A typical 60 day residential stay self pay lands between 60,000 and 130,000 dollars. A 90 day stay lands between 90,000 and 200,000 dollars.

Not ready to pay out of pocket?

Start with a specialist evaluation. Many families find that outpatient ERP with a well trained provider is enough, especially for mild to moderate OCD.

Find a specialist to evaluate

Scholarships and financial assistance

The IOCDF maintains a small scholarship fund for residential and intensive outpatient OCD treatment, awarded on a rolling basis. Individual programs such as Rogers Behavioral Health, McLean, and Menninger publish charity care policies for families who meet income thresholds. Waypoint Academy and several other adolescent residential programs offer scholarship slots each year.

The best strategy is to apply to three to five programs, request their financial aid application, and compare the offers alongside the clinical fit.

Financing and medical loans

Several lenders specialize in behavioral health financing. Prosper Healthcare Lending, CareCredit, and United Medical Credit all fund residential mental health stays with terms of 24 to 84 months. Interest rates run from 6 to 30 percent depending on credit. Some programs offer in house payment plans with no interest for stays under 90 days.

The single best cost reducer

Appeal the insurance denial. Roughly 40 to 60 percent of initial residential mental health denials are overturned on appeal, especially when the family works with a mental health parity attorney or a residential placement consultant. The federal Mental Health Parity and Addiction Equity Act requires insurers to cover mental health at the same level as medical care, and single case agreements are more common than most families realize.

How cost varies by region

Regional cost differences are significant and worth understanding before you commit to a program far from home. Boston, New York, and San Francisco based programs typically run 20 to 40 percent higher than comparable programs in the Midwest or Mountain West. Hospital based programs at academic medical centers also run higher than freestanding residential facilities of similar clinical intensity, largely because they carry inpatient overhead structures even at the residential level of care.

Utah has emerged as a lower cost geography for adolescent and young adult residential OCD care, with programs in the 700 to 1,200 dollars per day range. Wisconsin, home to Rogers Behavioral Health, offers pricing in the middle of the national range for a program with strong ERP credentials. California and the Northeast are the highest cost regions on average, though scholarship availability at Northeastern hospital based programs sometimes closes the gap for families who qualify.

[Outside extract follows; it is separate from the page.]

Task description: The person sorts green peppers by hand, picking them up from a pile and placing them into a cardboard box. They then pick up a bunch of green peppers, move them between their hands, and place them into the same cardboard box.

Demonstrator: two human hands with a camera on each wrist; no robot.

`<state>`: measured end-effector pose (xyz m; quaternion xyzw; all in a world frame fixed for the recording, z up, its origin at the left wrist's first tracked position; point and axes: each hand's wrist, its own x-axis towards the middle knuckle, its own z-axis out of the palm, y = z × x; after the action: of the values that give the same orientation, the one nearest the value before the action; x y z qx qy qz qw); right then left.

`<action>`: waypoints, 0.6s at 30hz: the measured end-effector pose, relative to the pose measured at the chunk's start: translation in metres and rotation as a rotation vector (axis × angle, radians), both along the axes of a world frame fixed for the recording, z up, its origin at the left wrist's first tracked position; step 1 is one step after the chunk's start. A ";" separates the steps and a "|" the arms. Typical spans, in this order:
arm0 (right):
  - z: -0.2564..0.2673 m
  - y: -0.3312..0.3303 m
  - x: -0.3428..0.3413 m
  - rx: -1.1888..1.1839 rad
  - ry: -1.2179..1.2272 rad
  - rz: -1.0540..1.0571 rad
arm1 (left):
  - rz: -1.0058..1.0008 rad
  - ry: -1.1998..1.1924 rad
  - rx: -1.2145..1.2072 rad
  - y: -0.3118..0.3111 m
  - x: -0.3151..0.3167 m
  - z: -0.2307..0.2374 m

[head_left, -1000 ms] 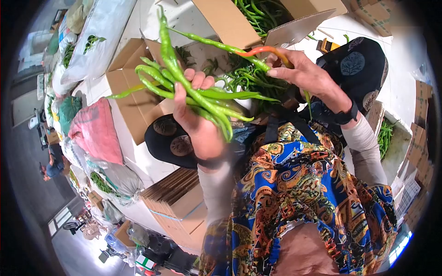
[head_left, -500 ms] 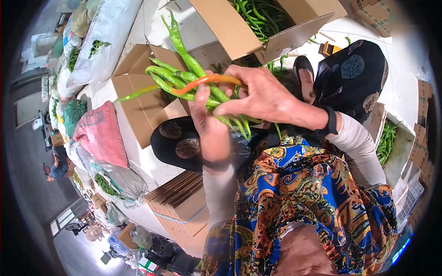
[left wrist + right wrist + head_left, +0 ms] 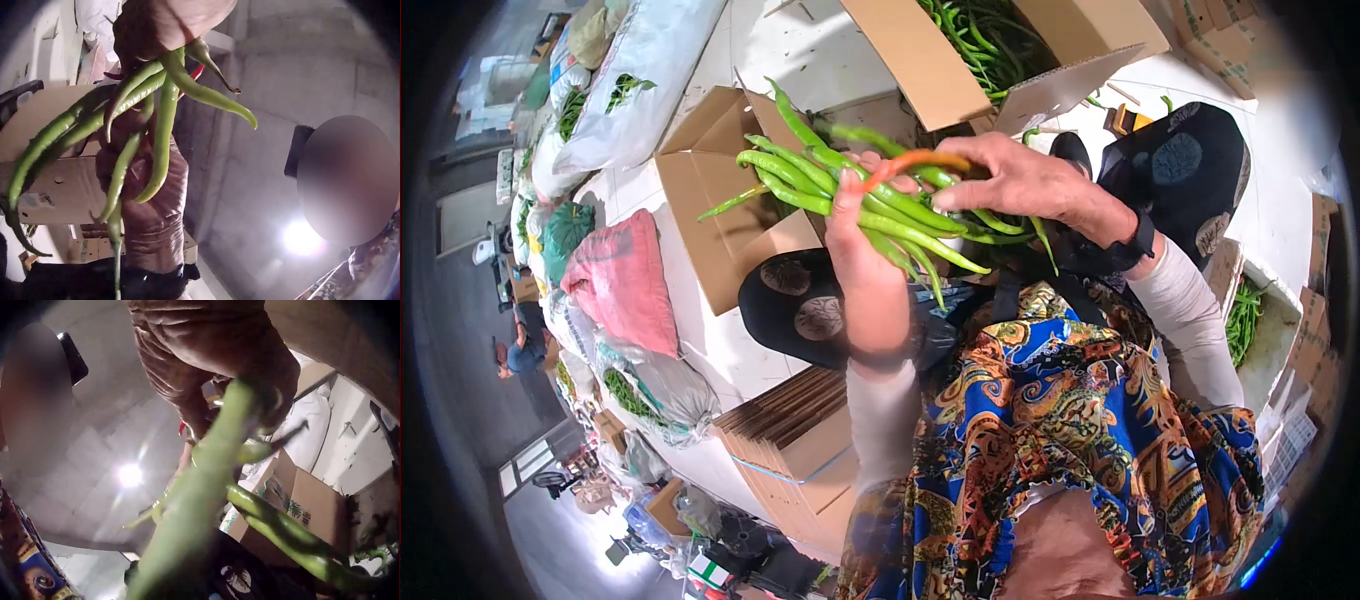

Traveling for treatment adds cost beyond the daily rate. Budget 3,000 to 6,000 dollars for parent travel over the course of a 60 to 90 day stay, including flights for family therapy weekends, ground transportation to and from the airport for admission and discharge, and lodging for the discharge transition.

Hidden costs families forget to budget for

The daily rate is not the total cost. Programs typically charge separately for the initial psychiatric evaluation (500 to 1,500 dollars), psychological testing if indicated (1,000 to 3,500 dollars), and any specialty consults such as neurology or endocrinology. Prescriptions filled through the program pharmacy are billed separately and can add 200 to 800 dollars per month depending on the medication regimen.

Educational programming for adolescents is sometimes included and sometimes billed separately at 3,000 to 6,000 dollars for the stay. Aftercare planning services, discharge coordination, and case management are typically included but occasionally billed at hourly rates on top of the daily rate. Ask the admissions coordinator for an itemized cost estimate before admission, not just a per diem.

Post discharge costs continue for at least a year. Budget for step down PHP or IOP (see our guide on how to choose between residential, PHP, and IOP), twice weekly then weekly outpatient ERP, monthly psychiatry, and a possible return to a higher level of care if there is a relapse.